+++ Supplied material +++

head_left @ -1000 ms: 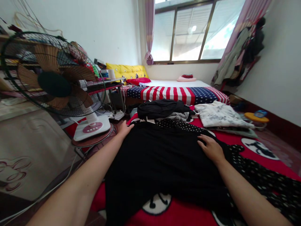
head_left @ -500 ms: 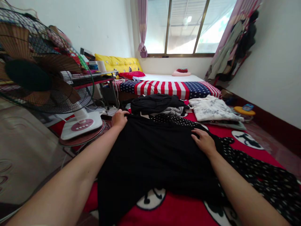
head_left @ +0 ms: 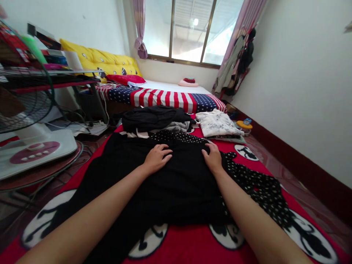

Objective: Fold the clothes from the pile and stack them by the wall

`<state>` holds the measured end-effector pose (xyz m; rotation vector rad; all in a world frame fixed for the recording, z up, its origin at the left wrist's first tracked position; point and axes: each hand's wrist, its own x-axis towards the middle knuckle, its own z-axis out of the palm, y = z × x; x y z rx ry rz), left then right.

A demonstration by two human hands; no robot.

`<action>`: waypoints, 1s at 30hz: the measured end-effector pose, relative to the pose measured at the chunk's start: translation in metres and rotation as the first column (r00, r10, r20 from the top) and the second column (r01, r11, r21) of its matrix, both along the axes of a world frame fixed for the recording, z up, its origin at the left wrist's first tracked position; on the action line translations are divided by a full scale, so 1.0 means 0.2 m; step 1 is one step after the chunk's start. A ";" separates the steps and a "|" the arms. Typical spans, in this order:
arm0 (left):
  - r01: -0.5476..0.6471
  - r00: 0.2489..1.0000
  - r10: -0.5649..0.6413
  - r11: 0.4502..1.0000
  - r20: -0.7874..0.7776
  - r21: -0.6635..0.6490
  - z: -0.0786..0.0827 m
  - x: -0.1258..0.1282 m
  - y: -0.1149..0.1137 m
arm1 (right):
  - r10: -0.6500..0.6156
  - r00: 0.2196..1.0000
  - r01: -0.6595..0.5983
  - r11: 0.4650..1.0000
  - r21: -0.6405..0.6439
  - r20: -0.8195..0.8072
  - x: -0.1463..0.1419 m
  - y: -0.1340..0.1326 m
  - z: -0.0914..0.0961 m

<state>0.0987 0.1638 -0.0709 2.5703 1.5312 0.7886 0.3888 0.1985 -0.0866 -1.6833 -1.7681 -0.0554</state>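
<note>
A plain black garment [head_left: 176, 183] lies spread over a red blanket [head_left: 189, 245] with white patterned circles. On its upper middle rests my left hand [head_left: 157, 158], fingers stretched and slightly apart. My right hand [head_left: 213, 157] lies on its upper right part, fingers also extended. Neither hand grips the cloth. Black fabric with white dots [head_left: 255, 187] shows from under the garment on the right and along its far edge [head_left: 178, 136]. The garment's kind is hard to tell while it lies flat.
Beyond the garment lie a heap of black and grey clothes [head_left: 156, 119] and a folded white patterned garment [head_left: 218, 123]. A fan [head_left: 35, 150] stands on a round stool [head_left: 68, 161] at left. A bed [head_left: 165, 99] is under the window; a yellow-topped stool [head_left: 244, 124] stands right.
My left hand has let go of the garment's far left corner and moved inward onto its middle. The black cloth now lies flatter on the left. The view has turned right.
</note>
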 end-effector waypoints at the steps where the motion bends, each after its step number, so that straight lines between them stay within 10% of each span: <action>1: -0.050 0.999 0.050 0.999 -0.003 0.002 0.00 0.02 0.01 | -0.044 0.999 0.044 0.999 0.012 -0.013 0.01 0.01 0.00; 9: -0.338 0.941 0.336 0.939 -0.030 -0.062 0.10 0.13 0.19 | -0.202 0.970 0.217 0.971 -0.104 0.135 -0.04 0.16 0.04; 15: -0.368 0.929 0.371 0.924 0.006 -0.099 0.12 0.24 0.33 | -0.045 0.978 0.084 0.978 -0.190 0.202 -0.05 0.16 0.08; 22: -0.328 0.911 0.273 0.933 0.308 0.146 0.27 0.36 0.59 | -0.234 0.966 0.226 0.971 0.078 0.107 0.06 0.27 0.26; 30: -0.049 0.991 0.025 0.982 0.128 0.180 0.01 0.44 0.75 | -0.141 0.958 0.147 0.989 -0.007 0.249 0.06 0.47 0.09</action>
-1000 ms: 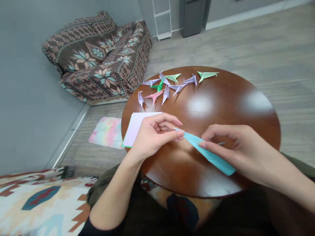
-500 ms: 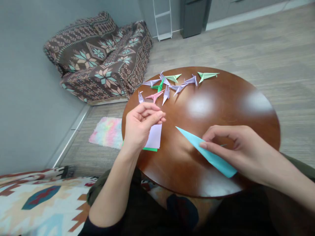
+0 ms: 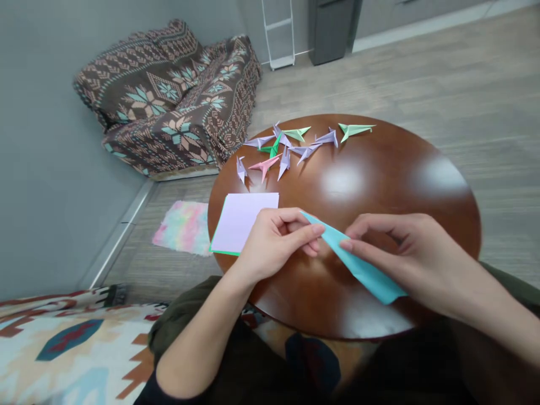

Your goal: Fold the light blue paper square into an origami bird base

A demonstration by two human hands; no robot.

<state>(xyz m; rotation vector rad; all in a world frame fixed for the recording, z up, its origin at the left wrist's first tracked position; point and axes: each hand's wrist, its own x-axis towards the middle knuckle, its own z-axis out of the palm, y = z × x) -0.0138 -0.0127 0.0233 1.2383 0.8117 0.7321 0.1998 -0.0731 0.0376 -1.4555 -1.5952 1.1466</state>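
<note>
A light blue folded paper [image 3: 366, 274], long and narrow with a pointed tip, is held above the table between both hands. My left hand [image 3: 283, 241] pinches it near the pointed tip, thumb on top. Further down its length, my right hand [image 3: 400, 253] grips the upper edge between thumb and forefinger. The wider end of the paper hangs toward the table's near edge. Just left of my left hand lies a stack of square paper [image 3: 244, 216], lilac on top with a green edge showing beneath.
Several folded paper cranes [image 3: 284, 163] in lilac, green and pink stand along the far left of the round brown table [image 3: 405, 185]. Beyond are a sofa under a patterned cover [image 3: 181, 112], a white rack [image 3: 278, 34] and a pastel fluffy mat [image 3: 181, 228].
My left hand has moved right and down from above the paper stack and now pinches the blue paper's tip. The stack is more exposed. My right hand has hardly moved.
</note>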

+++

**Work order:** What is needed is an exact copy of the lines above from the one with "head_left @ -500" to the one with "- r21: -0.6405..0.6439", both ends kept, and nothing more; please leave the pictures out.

**Final answer:**
head_left @ -500 ms: 
head_left @ +0 ms: 

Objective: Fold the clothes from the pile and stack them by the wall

`<state>` holds the measured end-effector pose (xyz m; rotation vector rad; all in a world frame fixed for the recording, z up, its origin at the left wrist's first tracked position; point and axes: each hand's wrist, its own x-axis towards the middle knuckle, its own z-axis out of the palm, y = z × x; x y z rx ry rz), left then right.

A demonstration by two human hands; no robot.

`<action>`: waypoints, 1s at 30hz: the measured end-effector pose, relative to the pose measured at the chunk's start: translation in metres and rotation as the first column (r00, r10, r20 from the top) and the second column (r01, r11, r21) of its matrix, both along the axes of a world frame fixed for the recording, z up, its origin at the left wrist's first tracked position; on the action line translations are divided by a full scale, so 1.0 means 0.2 m; step 1 is one step after the chunk's start. A ";" separates the steps and a "|" the arms. Typical spans, in this order:
arm0 (left):
  - r01: -0.5476..0.6471
  - r00: 0.2489..1.0000
  - r10: -0.5649..0.6413
  - r11: 0.4502..1.0000
  - r20: -0.7874..0.7776
  - r21: -0.6635..0.6490
  - z: -0.0786..0.0827 m
  - x: -0.1258..0.1282 m
  - y: -0.1149..0.1137 m
arm1 (right):
  - r10: -0.6500..0.6156
  - r00: 0.2196..1.0000
  - r01: -0.6595..0.5983
  - r11: 0.4650..1.0000
  - r21: -0.6405..0.6439

This completes the answer.